WORK ITEM :: Set down all of the data again, character for character.

═══ DATA BELOW

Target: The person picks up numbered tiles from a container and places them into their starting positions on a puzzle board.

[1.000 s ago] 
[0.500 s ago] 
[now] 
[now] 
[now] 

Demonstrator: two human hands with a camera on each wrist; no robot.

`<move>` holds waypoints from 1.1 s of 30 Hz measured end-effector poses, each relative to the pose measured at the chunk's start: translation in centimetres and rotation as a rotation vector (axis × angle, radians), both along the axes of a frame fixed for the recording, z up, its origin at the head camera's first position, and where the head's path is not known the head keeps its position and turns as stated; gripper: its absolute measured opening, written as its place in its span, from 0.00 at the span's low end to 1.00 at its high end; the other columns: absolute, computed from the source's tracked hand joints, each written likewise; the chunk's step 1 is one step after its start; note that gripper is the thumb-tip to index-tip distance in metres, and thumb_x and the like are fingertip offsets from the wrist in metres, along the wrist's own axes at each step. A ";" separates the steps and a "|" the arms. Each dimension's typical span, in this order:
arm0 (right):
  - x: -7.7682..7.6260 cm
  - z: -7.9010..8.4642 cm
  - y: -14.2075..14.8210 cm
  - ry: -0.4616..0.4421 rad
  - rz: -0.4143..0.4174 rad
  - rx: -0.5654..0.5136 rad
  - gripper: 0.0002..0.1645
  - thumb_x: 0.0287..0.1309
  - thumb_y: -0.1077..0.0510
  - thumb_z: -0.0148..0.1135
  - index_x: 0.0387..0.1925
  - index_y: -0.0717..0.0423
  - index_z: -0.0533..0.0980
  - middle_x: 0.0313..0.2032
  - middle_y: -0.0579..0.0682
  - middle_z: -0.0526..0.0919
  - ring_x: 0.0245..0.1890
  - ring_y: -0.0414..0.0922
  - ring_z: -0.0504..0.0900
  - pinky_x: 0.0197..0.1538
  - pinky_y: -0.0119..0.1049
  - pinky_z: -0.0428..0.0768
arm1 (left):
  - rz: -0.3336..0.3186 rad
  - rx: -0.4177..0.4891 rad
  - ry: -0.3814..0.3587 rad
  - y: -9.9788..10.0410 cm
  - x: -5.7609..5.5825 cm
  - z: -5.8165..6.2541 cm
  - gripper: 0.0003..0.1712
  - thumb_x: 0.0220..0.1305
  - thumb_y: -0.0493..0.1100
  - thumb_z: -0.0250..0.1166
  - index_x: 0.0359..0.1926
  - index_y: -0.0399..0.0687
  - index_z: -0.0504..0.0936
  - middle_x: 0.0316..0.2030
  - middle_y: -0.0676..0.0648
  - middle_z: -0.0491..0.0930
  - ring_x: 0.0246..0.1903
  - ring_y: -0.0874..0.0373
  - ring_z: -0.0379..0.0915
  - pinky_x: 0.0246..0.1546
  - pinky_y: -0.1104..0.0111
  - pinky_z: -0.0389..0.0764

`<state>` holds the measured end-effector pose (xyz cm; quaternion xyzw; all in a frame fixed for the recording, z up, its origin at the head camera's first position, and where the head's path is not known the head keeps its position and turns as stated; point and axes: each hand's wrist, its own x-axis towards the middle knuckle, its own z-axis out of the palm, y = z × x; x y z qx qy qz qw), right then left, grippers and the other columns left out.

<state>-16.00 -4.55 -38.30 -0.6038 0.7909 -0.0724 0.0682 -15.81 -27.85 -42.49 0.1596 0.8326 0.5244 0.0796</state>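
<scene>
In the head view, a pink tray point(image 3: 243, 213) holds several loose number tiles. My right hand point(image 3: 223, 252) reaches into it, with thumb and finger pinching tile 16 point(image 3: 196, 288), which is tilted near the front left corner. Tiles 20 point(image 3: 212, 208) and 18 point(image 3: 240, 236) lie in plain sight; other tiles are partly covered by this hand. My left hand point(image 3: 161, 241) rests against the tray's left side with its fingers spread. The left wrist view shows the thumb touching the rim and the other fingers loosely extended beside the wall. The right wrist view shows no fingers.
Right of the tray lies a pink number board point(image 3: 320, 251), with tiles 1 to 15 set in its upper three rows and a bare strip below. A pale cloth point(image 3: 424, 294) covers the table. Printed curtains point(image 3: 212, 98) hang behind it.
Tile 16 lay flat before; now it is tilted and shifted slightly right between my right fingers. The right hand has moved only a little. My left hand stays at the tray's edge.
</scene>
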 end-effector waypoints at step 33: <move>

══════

EXERCISE OUTPUT ::
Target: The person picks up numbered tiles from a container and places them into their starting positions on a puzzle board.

[1.000 s ago] 
[0.500 s ago] 
[now] 
[now] 
[now] 

Demonstrator: two human hands with a camera on each wrist; no robot.

`<move>` holds waypoints from 1.1 s of 30 Hz measured end-effector poses, each relative to the pose measured at the chunk's start: translation in centimetres and rotation as a rotation vector (axis × angle, radians), both along the axes of a frame fixed for the recording, z up, its origin at the head camera's first position, and where the head's path is not known the head keeps its position and turns as stated; gripper: its absolute measured opening, written as its place in its span, from 0.00 at the span's low end to 1.00 at its high end; the other columns: absolute, computed from the source's tracked hand joints, each written likewise; the chunk's step 1 is one step after its start; note that gripper is the thumb-tip to index-tip distance in metres, and thumb_x and the like are fingertip offsets from the wrist in metres, along the wrist's own axes at each step. A ";" separates the steps and a "|" the arms. Each dimension's typical span, in this order:
arm0 (right):
  - x: -7.7682..7.6260 cm
  - z: -7.9010..8.4642 cm
  - y: -14.2075..14.8210 cm
  - ry: -0.4616..0.4421 rad
  - rz: -0.4143..0.4174 rad
  - rx: -0.5654..0.5136 rad
  - gripper: 0.0002..0.1645
  - thumb_x: 0.0287..0.1309
  - thumb_y: -0.1077..0.0510
  - thumb_z: -0.0148..0.1135
  - index_x: 0.0387..0.1925
  - index_y: -0.0717..0.0423
  - index_z: -0.0533..0.0980
  - middle_x: 0.0313..0.2032
  - middle_y: -0.0579..0.0682
  - middle_z: -0.0526..0.0919
  - ring_x: 0.0245..0.1890
  - ring_y: -0.0414..0.0922
  - ring_z: -0.0504..0.0900
  - pinky_x: 0.0197..0.1538
  - pinky_y: -0.0119..0.1049
  - pinky_z: -0.0428..0.0768
arm1 (left):
  - rz: -0.3336..0.3186 rad
  - rx: -0.4177..0.4891 rad
  - ry: -0.3814..0.3587 rad
  - y: -9.9788..10.0410 cm
  - x: -5.7609..5.5825 cm
  - z: -5.8165..6.2541 cm
  - gripper: 0.0003..0.1712
  - thumb_x: 0.0220..0.1305
  - thumb_y: -0.0493..0.1100
  - thumb_z: -0.0250..0.1166
  - index_x: 0.0359..0.1926
  - index_y: -0.0399..0.0687
  - index_z: -0.0504..0.0936
  - middle_x: 0.0316..0.2030
  - middle_y: -0.0676..0.0648
  - middle_z: -0.0491..0.0930
  - ring_x: 0.0246..0.1903
  - ring_y: -0.0874..0.0373
  - ring_z: -0.0379..0.0915
  - pinky_x: 0.0246..0.1546
  - pinky_y: -0.1104..0.0111
  - pinky_z: -0.0389..0.0764

`<state>` holds the measured end-effector pose (xyz cm; quaternion xyzw; all in a frame fixed for the recording, z up, its origin at the head camera's first position, and where the head's path is not known the head keeps its position and turns as stated; point and axes: each hand's wrist, its own x-axis towards the middle knuckle, its own z-axis out of the palm, y = z × x; x y z qx qy qz qw), right then left, grippers and the other columns left out.

<state>-16.00 -4.55 -38.30 -0.6038 0.7909 -0.0724 0.0682 -15.81 -27.85 -42.49 0.1596 0.8326 0.5244 0.0796</state>
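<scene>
In the head view, a pink tray point(image 3: 243, 213) holds several loose number tiles. My right hand point(image 3: 223, 252) reaches into it, with thumb and finger pinching tile 16 point(image 3: 196, 288), which is tilted near the front left corner. Tiles 20 point(image 3: 212, 208) and 18 point(image 3: 240, 236) lie in plain sight; other tiles are partly covered by this hand. My left hand point(image 3: 161, 241) rests against the tray's left side with its fingers spread. The left wrist view shows the thumb touching the rim and the other fingers loosely extended beside the wall. The right wrist view shows no fingers.
Right of the tray lies a pink number board point(image 3: 320, 251), with tiles 1 to 15 set in its upper three rows and a bare strip below. A pale cloth point(image 3: 424, 294) covers the table. Printed curtains point(image 3: 212, 98) hang behind it.
Tile 16 lay flat before; now it is tilted and shifted slightly right between my right fingers. The right hand has moved only a little. My left hand stays at the tray's edge.
</scene>
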 end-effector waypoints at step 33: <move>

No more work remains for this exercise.